There are no legal issues, but it means the mayor is very dependent on the members of his coalition. Since this is Jerusalem, any tipping of the delicate balance between the ultra-Orthodox public and the general public has far-reaching consequences for the decisions made on the council.

The rumor that has been floating around Safra Square in recent months is that Lion is seriously considering not running in the next elections as the head of a party list but as an independent mayoral candidate. Lion realized, after the initial embarrassment when the results were announced in 2018, that being dependent on coalition members is not too bad, and it is better for him to give up the headaches every faction chairman gets in the face of the demands and whims of his faction colleagues.

Officially, Lion has outrightly declined to answer any questions about his preparations for next year’s elections, saying he is too busy working for the city; therefore, the residents will judge him based on his actions and not on his campaign. 

Obviously, in practice, this is far from being the case, and preparations are taking place, although for now, behind the scenes and discreetly.

How has the Jerusalem local political arena changed?

But as mentioned, Berkovitch’s retirement from the local politics chessboard changes the picture completely. Adir Schwartz, an energetic young man, and Einav Bar-Cohen, one of the founders of the movement, will compete on November 17 for the leadership of the Hitorerut movement. 

If indeed, as he has claimed countless times, Lion is very interested in including Hitorerut in his coalition, something that, according to him, was prevented due to the ongoing confrontation between him and Berkovitch, there is a reasonable chance that we will soon see two new deputy mayors, or at least one.

But even before that, one must ask who will benefit from such a move. In an election year, when it is still not clear what Hitorerut’s position will be in relation to running a mayoral candidate from its faction, it is likely its eventual entry into Lion’s coalition will mainly benefit... Lion. It is no secret that Lion hasn’t had an easy time with a coalition that doesn’t have any representatives from the non-Orthodox public in the city, and many times he has expressed his regret that he has no way to bring the secular population back to the city or at least prevent them from leaving

Adding Hitorerut to his coalition could slightly curb the appetite of the ultra-Orthodox factions, which sometimes get confused between their sincere concern for the public that voted for them and their desire to take over the city. 

The question is, what will Hitorerut gain from this?

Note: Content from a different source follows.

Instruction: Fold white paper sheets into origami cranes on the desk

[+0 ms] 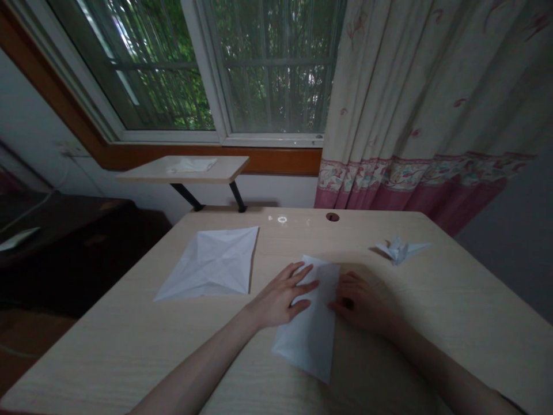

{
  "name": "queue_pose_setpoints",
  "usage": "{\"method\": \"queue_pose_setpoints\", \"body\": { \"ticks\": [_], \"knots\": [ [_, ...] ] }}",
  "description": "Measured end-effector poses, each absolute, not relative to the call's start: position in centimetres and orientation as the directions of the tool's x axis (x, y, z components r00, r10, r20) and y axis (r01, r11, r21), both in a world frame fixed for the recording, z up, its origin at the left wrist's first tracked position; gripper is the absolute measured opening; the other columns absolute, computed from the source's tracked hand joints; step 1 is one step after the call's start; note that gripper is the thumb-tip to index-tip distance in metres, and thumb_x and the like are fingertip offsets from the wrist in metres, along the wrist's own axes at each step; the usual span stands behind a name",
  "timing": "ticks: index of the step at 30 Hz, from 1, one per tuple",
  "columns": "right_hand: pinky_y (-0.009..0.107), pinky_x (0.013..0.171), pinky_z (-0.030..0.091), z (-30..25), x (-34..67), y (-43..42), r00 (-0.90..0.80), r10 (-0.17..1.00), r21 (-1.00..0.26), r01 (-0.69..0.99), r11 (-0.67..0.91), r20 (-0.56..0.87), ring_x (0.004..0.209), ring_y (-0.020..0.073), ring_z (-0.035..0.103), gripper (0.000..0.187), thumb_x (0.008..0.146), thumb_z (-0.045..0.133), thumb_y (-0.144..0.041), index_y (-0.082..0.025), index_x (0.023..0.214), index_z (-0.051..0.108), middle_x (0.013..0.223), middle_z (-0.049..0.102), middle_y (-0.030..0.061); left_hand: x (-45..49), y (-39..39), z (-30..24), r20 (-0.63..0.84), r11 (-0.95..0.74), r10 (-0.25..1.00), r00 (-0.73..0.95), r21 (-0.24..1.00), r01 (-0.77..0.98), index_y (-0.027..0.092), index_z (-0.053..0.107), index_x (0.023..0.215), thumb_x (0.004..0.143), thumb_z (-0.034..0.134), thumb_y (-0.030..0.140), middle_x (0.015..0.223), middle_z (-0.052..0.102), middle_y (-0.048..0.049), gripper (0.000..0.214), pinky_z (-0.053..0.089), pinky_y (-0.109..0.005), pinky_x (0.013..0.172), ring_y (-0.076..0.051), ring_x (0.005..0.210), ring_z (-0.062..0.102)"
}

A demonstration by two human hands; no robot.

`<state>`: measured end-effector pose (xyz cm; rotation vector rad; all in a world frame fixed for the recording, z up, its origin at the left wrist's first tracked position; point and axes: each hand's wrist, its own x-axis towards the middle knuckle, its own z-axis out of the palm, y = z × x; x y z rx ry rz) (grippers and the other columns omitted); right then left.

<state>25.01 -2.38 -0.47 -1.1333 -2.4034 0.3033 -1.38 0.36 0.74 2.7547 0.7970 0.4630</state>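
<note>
A white sheet of paper [311, 328], folded into a long strip, lies on the light wooden table [129, 346] in front of me. My left hand [283, 295] rests flat on its left side with fingers spread, open. My right hand [360, 305] sits at the strip's right edge, fingers curled and pressing down on the fold. A second white sheet [211, 264], creased and unfolded, lies to the left. A small folded paper crane [401, 249] stands at the far right.
A round cable hole [332, 217] is near the table's far edge. Behind it are a small shelf [185, 170] under a window, a flowered curtain [432, 104] at the right and a dark cabinet [64, 242] at the left.
</note>
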Motion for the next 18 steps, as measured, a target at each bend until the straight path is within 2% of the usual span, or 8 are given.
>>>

Besides the entry of its senior representatives into the decision-making processes and gaining experience, important in itself, Hitorerut will benefit from a kind of renewed visibility in the local arena. Is this enough to stimulate the territory and its natural supporters for elections? In other words, is this the move that will allow the movement to record another achievement and get seven or even more seats in the next council?